I suspect the prioritization algorithm could be improved.  A good
first step is to create a benchmark illustrating the performance
issues and then write patches that optimize the benchmark.  Please
consider putting your performance test in
http://trac.webkit.org/browser/trunk/PerformanceTests/ so that it's
easy for others to work on as well.

Adam


On Mon, Feb 7, 2011 at 11:23 AM, Silvio Ventres
<silvio.ventres at gmail.com> wrote:
> Hello.
>
> Can someone point where in the source code is the implementation of
> the subresources loading and some documentation regarding its
> implementation - as a queue or just child-threads or async functions?
>
> The reason is that the current subresource loading seems to lack any
> prioritization and it often occurs that some external "1x1 pixel
> tracker" or other similarly unimportant page resources block the
> rendering of the page completely, and the user is left starting at
> "contacting ads.doubleclick.com" with a blank page. This is very
> frustrating as the page render as a whole then depends on the slowest
> part and cannot be possibly done faster by any optimizations in
> hardware or software on the part of the page owner.
>
> Thus, the proposition is this:
> 1. Render should only wait for the main HTML/CSS to load from the main
> page domain (a page in tumblr.com domain should wait for html/css
> files from *.tumblr.com, but not from *.doubleclick.com).
> 2. Other content load except HTML/CSS should be prioritized as
> follows, with placeholders shown until the load is complete - possibly
> adding one or more extra render passes, but increasing interactivity.
>
> So, basic priorities:
>
> 10 = Highest:   HTML/CSS from main domain (sites.tumblr.com/some_site.html)

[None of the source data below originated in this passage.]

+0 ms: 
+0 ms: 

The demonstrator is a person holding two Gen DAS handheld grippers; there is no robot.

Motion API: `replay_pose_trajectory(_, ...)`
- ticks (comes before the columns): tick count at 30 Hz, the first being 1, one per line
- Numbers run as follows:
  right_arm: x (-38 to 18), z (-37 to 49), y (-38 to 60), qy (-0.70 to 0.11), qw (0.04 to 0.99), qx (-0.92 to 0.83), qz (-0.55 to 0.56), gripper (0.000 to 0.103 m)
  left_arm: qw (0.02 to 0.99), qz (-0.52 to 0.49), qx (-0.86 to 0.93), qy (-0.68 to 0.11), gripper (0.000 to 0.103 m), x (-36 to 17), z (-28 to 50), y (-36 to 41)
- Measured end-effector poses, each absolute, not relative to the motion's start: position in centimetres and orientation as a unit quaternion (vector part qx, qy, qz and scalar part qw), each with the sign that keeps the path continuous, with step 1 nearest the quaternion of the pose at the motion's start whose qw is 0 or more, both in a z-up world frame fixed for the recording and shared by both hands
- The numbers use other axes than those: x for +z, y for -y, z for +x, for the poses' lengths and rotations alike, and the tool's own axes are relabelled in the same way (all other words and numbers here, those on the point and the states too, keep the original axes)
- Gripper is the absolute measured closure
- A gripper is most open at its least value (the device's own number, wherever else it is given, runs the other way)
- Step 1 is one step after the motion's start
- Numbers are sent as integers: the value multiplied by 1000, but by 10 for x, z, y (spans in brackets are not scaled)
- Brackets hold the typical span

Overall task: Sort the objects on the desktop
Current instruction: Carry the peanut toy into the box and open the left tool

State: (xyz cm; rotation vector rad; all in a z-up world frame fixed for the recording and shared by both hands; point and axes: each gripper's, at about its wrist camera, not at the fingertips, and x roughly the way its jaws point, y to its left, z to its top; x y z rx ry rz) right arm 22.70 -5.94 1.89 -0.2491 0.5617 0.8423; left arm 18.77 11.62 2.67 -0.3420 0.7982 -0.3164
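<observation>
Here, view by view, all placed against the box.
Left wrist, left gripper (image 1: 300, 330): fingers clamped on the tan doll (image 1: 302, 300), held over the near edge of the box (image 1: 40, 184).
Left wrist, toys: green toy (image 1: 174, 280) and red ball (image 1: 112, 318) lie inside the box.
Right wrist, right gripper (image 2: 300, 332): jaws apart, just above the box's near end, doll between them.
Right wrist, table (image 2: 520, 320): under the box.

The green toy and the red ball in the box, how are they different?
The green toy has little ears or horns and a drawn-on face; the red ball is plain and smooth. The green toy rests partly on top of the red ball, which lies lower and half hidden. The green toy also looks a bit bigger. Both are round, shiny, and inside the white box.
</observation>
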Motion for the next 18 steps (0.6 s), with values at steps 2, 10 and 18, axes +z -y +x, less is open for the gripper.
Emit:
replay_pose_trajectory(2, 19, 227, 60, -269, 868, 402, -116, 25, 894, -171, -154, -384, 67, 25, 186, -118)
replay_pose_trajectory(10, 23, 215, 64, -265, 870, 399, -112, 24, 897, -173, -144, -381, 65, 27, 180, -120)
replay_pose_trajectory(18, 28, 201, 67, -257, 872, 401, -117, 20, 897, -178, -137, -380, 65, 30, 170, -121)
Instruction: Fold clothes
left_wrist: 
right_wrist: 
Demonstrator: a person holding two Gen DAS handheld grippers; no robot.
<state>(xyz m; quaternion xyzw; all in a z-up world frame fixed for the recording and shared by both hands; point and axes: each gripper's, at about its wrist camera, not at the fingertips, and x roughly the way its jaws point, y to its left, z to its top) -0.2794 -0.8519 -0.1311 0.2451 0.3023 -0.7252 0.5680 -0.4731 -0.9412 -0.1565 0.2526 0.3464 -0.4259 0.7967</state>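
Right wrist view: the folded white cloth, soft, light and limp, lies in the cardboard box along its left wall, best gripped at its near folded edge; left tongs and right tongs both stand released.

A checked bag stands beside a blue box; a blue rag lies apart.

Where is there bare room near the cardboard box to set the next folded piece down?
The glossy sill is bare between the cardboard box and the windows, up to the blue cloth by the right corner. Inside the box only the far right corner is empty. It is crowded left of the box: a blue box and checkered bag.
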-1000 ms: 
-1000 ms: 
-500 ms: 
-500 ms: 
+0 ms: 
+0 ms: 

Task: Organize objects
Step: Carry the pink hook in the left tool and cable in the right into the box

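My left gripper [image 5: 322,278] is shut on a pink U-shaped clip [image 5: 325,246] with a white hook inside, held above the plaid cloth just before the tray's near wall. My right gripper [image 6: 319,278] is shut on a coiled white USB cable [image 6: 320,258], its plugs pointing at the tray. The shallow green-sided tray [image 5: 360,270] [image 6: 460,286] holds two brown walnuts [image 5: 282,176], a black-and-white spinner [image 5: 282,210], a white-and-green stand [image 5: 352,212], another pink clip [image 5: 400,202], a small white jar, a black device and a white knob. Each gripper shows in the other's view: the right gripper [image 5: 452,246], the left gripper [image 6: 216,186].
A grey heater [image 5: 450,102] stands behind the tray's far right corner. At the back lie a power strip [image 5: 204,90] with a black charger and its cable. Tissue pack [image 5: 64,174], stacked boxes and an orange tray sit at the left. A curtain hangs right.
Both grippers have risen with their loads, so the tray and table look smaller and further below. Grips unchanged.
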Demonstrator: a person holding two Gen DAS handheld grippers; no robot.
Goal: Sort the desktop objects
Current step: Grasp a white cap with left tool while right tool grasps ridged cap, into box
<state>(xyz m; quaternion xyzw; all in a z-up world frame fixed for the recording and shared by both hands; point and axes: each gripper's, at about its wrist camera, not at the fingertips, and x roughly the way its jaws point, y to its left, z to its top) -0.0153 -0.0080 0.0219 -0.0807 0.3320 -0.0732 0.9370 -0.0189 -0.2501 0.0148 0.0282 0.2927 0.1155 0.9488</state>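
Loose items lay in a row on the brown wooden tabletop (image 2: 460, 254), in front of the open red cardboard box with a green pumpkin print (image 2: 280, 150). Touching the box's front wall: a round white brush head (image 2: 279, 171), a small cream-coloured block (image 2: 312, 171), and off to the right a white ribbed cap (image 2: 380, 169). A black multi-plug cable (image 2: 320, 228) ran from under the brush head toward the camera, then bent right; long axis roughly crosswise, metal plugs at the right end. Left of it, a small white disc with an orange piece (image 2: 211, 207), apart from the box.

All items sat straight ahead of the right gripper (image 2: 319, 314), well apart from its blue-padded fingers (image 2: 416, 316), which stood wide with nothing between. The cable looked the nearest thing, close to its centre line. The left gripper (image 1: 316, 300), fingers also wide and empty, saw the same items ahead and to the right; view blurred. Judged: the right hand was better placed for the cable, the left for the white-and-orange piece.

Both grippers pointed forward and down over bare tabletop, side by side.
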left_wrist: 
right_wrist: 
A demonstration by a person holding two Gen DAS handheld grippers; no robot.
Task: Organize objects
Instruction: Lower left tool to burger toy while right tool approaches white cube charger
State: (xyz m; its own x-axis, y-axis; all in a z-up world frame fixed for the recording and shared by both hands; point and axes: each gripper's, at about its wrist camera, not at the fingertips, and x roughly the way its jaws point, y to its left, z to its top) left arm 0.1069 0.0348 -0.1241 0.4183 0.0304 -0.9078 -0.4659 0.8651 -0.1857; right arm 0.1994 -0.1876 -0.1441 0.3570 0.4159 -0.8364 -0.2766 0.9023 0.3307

> 9: JS/XHR from main domain
> 8: HTML/CSS/JS from subdomains in the same domain (ads.tumblr.com/ad_serve.js)
>
> 7. <Reserved for future use>
>
> 6. IMG/media from main domain (sites.tubmlr.com/header.png)
> 5. IMG/media from subdomains in the same domain (ads.tubmlr.com/banner1.png)
>
> 4. <Optional*> HTML/CSS/JS (text) from CDNs
> 3. <Optional*> IMG/media from CDNs
>
> 2. HTML/CSS/JS from other domains
> (*.doubleclick.com/link_210986cv3.php?refer=2323424)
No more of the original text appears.